I hereby authorize ........................................ to pick up my ballot at my local board of canvassers.

( ) 2. I am confined in a hospital, convalescent home, nursing home, rest home, or similar institution within the State of Rhode Island. Provide the name and address of the facility where you are residing in BOX B above.

( ) 3. I am employed or in service intimately connected with military operations or because I am a spouse or dependent of such person, or I am a United States citizen who will be outside the United States. If not voting ballot at local board, provide address in BOX B above.

( ) 4. I may not be able to vote at the polling place in my city or town on the day of the election. If the ballot is not being mailed to your voter registration address (BOX A above) please provide the address within the United States where you are temporarily residing in BOX B above. If you request that your ballot be sent to your local board of canvassers please indicate so in BOX B above.

I hereby authorize ........................................ to pick up my ballot at my local board of canvassers.
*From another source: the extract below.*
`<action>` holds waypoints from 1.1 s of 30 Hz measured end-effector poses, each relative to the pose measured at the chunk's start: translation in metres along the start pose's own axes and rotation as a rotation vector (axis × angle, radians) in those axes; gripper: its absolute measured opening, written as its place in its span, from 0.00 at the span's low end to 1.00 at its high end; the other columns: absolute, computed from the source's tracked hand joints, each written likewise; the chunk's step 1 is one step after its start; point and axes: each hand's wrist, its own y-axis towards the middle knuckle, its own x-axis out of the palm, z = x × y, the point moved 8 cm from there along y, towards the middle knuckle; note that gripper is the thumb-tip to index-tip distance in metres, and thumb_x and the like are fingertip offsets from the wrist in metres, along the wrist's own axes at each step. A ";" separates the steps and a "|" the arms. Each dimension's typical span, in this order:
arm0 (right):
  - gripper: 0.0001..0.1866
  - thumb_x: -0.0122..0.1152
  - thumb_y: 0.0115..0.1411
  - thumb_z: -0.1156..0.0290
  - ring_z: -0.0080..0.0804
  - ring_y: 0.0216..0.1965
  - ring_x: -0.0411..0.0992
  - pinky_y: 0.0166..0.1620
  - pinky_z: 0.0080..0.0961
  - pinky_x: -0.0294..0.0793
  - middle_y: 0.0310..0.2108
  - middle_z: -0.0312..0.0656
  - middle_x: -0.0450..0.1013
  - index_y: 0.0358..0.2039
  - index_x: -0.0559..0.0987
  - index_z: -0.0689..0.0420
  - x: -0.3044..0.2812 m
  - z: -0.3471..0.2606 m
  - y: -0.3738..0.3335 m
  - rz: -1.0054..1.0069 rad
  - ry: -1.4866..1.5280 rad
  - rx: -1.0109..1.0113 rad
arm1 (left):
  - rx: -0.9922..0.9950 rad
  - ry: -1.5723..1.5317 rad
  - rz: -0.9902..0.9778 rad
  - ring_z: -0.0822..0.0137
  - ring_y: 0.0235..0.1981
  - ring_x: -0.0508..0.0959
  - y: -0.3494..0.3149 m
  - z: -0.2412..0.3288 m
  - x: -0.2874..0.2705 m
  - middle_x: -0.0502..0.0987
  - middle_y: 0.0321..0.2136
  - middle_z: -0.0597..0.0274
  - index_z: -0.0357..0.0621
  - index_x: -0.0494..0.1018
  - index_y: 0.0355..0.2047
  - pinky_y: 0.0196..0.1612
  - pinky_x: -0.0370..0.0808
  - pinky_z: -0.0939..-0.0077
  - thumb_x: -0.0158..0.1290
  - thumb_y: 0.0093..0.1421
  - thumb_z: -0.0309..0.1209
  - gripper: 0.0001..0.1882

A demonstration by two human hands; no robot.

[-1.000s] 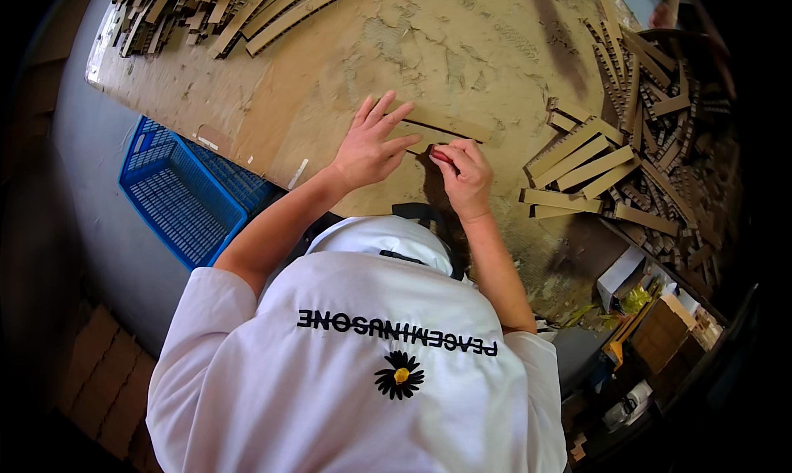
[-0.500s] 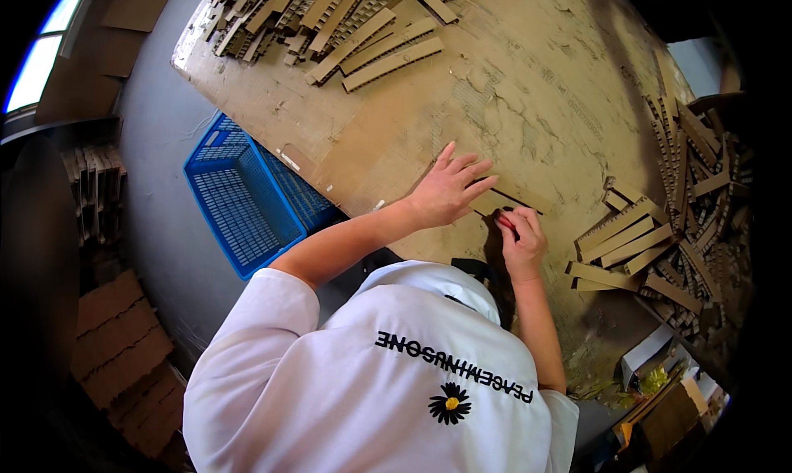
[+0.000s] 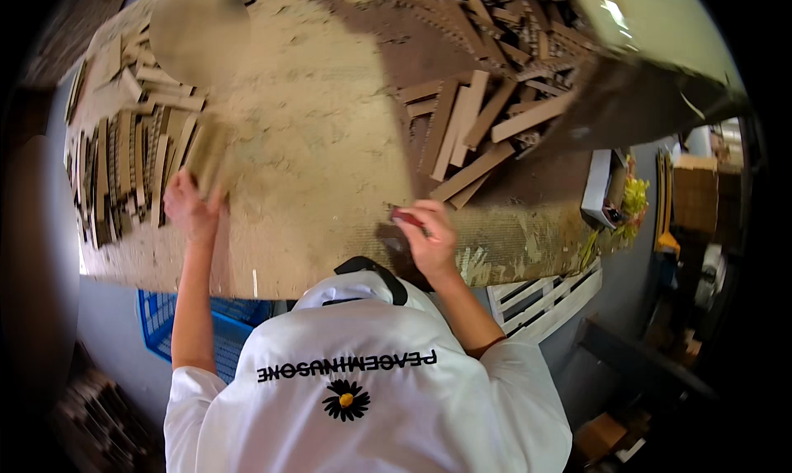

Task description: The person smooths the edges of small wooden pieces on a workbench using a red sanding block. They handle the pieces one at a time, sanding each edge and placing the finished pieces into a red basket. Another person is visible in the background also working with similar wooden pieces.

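Observation:
My left hand (image 3: 191, 210) is at the left of the table, beside a row of brown cardboard strips (image 3: 130, 163). Its thumb and fingers are at the lower end of a cardboard strip (image 3: 208, 149), which is smeared by motion and seems pinched between them. My right hand (image 3: 432, 238) is closed around a small red-handled tool (image 3: 406, 218) just above the near part of the table. The tool's tip is too small to make out.
The worn, scuffed table (image 3: 305, 143) carries a heap of cardboard strips (image 3: 495, 101) at the far right. A small white box (image 3: 602, 184) sits at its right edge. Below the near edge are a blue plastic crate (image 3: 157, 320) and a white slatted pallet (image 3: 549, 304).
The view has swung to the right. My left hand has left the spot near my right hand and reached the strips on the left. My right hand still holds the red-handled tool.

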 end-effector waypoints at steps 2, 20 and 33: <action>0.07 0.71 0.57 0.77 0.33 0.42 0.76 0.48 0.28 0.75 0.39 0.41 0.77 0.37 0.86 0.63 -0.050 0.039 -0.016 0.197 0.070 0.234 | 0.055 -0.261 0.015 0.46 0.50 0.76 0.028 0.039 0.020 0.76 0.49 0.49 0.42 0.73 0.56 0.52 0.74 0.52 0.71 0.52 0.38 0.33; 0.05 0.72 0.62 0.74 0.19 0.41 0.75 0.49 0.21 0.75 0.38 0.31 0.78 0.37 0.85 0.60 0.066 0.085 0.055 -0.008 0.837 0.448 | 0.003 -0.794 -0.789 0.42 0.51 0.82 0.011 0.264 0.154 0.81 0.49 0.36 0.43 0.59 0.72 0.55 0.79 0.57 0.64 0.60 0.36 0.43; 0.08 0.71 0.63 0.77 0.21 0.40 0.74 0.46 0.18 0.75 0.40 0.35 0.77 0.41 0.84 0.67 0.088 0.027 0.042 -0.256 0.518 0.310 | 0.067 -0.492 -0.629 0.46 0.50 0.78 0.017 0.090 0.081 0.79 0.50 0.45 0.47 0.70 0.65 0.55 0.75 0.58 0.66 0.57 0.33 0.34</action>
Under the pains and penalty of perjury, I certify that on account of the following circumstances manifested twenty (20) days or less prior to the election for which I make this application. I will be unable to vote at the polls.

BOX D OATH OF VOTER

I declare that all of the information I have provided on this form is true and correct to the best of my knowledge. I further state that I am not a qualified voter of any other city or town or state and have not claimed and do not intend to claim the right to vote in any other city or town or state. If unable to sign name because of physical incapacity or otherwise, applicant shall make his or her mark "X".

SIGNATURE IN FULL ................................................................................................

Please note: A Power of Attorney signature is not valid in Rhode Island.

History of Section. (P.L. 2001, ch. 56, § 2; P.L. 2001, ch. 121, § 2; P.L. 2011, ch. 190, § 1; P.L. 2011, ch. 217, § 1.)